[PATCH] Implement function prefix data as an IR feature.

Peter Collingbourne peter at pcc.me.uk
Fri Jul 26 13:57:46 PDT 2013


Ping?

On Sat, Jul 20, 2013 at 06:40:52PM -0700, Peter Collingbourne wrote:
> Previous discussion:
> http://lists.cs.uiuc.edu/pipermail/llvmdev/2013-July/063909.html
> 
> http://llvm-reviews.chandlerc.com/D1191
> 
> Files:
>   docs/BitCodeFormat.rst
>   docs/LangRef.rst
>   include/llvm/IR/Function.h
>   lib/AsmParser/LLLexer.cpp
>   lib/AsmParser/LLParser.cpp
>   lib/AsmParser/LLToken.h
>   lib/Bitcode/Reader/BitcodeReader.cpp
>   lib/Bitcode/Reader/BitcodeReader.h
>   lib/Bitcode/Writer/BitcodeWriter.cpp
>   lib/Bitcode/Writer/ValueEnumerator.cpp
>   lib/CodeGen/AsmPrinter/AsmPrinter.cpp
>   lib/IR/AsmWriter.cpp
>   lib/IR/Function.cpp
>   lib/IR/TypeFinder.cpp
>   lib/Transforms/IPO/GlobalDCE.cpp
>   test/CodeGen/X86/prefixdata.ll
>   test/Feature/prefixdata.ll

> Index: docs/BitCodeFormat.rst
> ===================================================================
> --- docs/BitCodeFormat.rst
> +++ docs/BitCodeFormat.rst
> @@ -718,7 +718,7 @@
>  MODULE_CODE_FUNCTION Record
>  ^^^^^^^^^^^^^^^^^^^^^^^^^^^
>  
> -``[FUNCTION, type, callingconv, isproto, linkage, paramattr, alignment, section, visibility, gc]``
> +``[FUNCTION, type, callingconv, isproto, linkage, paramattr, alignment, section, visibility, gc, prefix]``
>  
>  The ``FUNCTION`` record (code 8) marks the declaration or definition of a
>  function.
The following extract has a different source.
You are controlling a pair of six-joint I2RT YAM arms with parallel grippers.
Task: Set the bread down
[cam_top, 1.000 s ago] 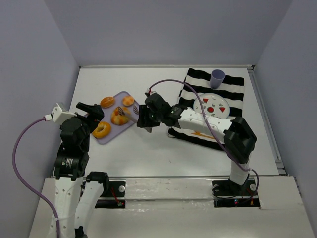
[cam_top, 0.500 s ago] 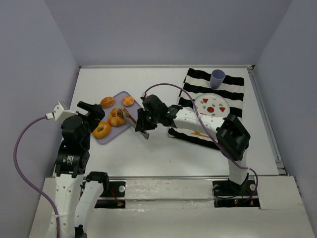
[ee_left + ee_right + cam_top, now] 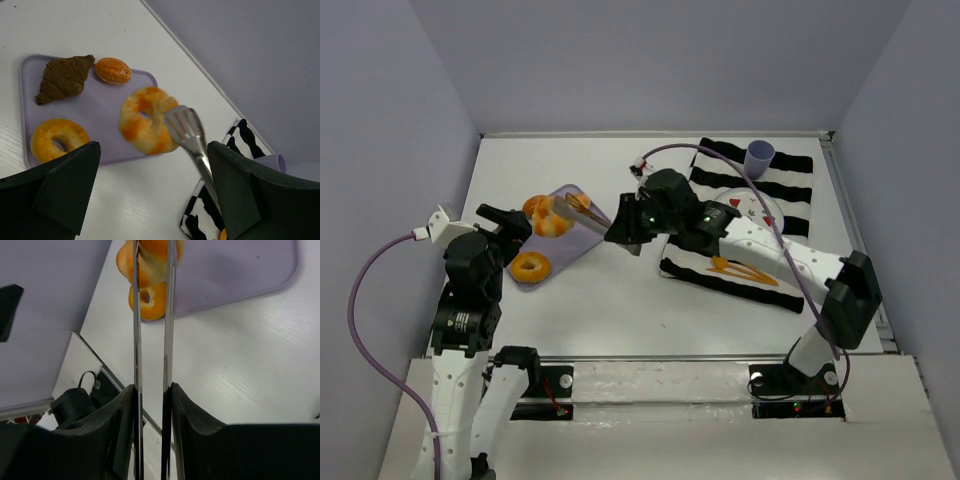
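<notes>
A twisted orange-and-white bread ring (image 3: 548, 218) (image 3: 145, 125) (image 3: 150, 260) hangs above the lilac tray (image 3: 570, 245) (image 3: 100, 100), pinched between the tips of metal tongs (image 3: 582, 213) (image 3: 189, 131) (image 3: 136, 340). My right gripper (image 3: 628, 228) (image 3: 151, 405) is shut on the tongs' handles. On the tray lie a glazed donut (image 3: 530, 267) (image 3: 59, 140) (image 3: 146, 300), a brown croissant (image 3: 62, 77) and a small bun (image 3: 579, 202) (image 3: 113, 70). My left gripper (image 3: 508, 228) (image 3: 150, 200) stands open and empty just left of the tray.
A black-and-white striped cloth (image 3: 790, 185) lies at the back right, carrying a white plate (image 3: 750, 210) with red fruit pictures and a purple cup (image 3: 758, 157). An orange utensil (image 3: 740, 268) rests on the cloth's near edge. Grey walls close three sides.
The tongs closed on the bread ring and raised it off the tray, toward the tray's far end. The right arm's elbow swung right. The left arm stayed put.
</notes>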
The operand fields are:
> @@ -757,6 +757,9 @@
>  * *unnamed_addr*: If present and non-zero, indicates that the function has
>    ``unnamed_addr``
>  
> +* *prefix*: If non-zero, the value index of the prefix data for this function,
> +  plus 1.
> +
>  MODULE_CODE_ALIAS Record
>  ^^^^^^^^^^^^^^^^^^^^^^^^
>  
> Index: docs/LangRef.rst
> ===================================================================
> --- docs/LangRef.rst
> +++ docs/LangRef.rst
> @@ -552,16 +552,16 @@
>  name, a (possibly empty) argument list (each with optional :ref:`parameter
>  attributes <paramattrs>`), optional :ref:`function attributes <fnattrs>`,
>  an optional section, an optional alignment, an optional :ref:`garbage
> -collector name <gc>`, an opening curly brace, a list of basic blocks,
> -and a closing curly brace.
> +collector name <gc>`, an optional :ref:`prefix <prefixdata>`, an opening
> +curly brace, a list of basic blocks, and a closing curly brace.
>  
>  LLVM function declarations consist of the "``declare``" keyword, an
>  optional :ref:`linkage type <linkage>`, an optional :ref:`visibility
>  style <visibility>`, an optional :ref:`calling convention <callingconv>`,
>  an optional ``unnamed_addr`` attribute, a return type, an optional
>  :ref:`parameter attribute <paramattrs>` for the return type, a function
> -name, a possibly empty list of arguments, an optional alignment, and an
> -optional :ref:`garbage collector name <gc>`.
> +name, a possibly empty list of arguments, an optional alignment, an optional
> +:ref:`garbage collector name <gc>` and an optional :ref:`prefix <prefixdata>`.
>  
>  A function definition contains a list of basic blocks, forming the CFG
>  (Control Flow Graph) for the function. Each basic block may optionally
> @@ -598,7 +598,7 @@
>             [cconv] [ret attrs]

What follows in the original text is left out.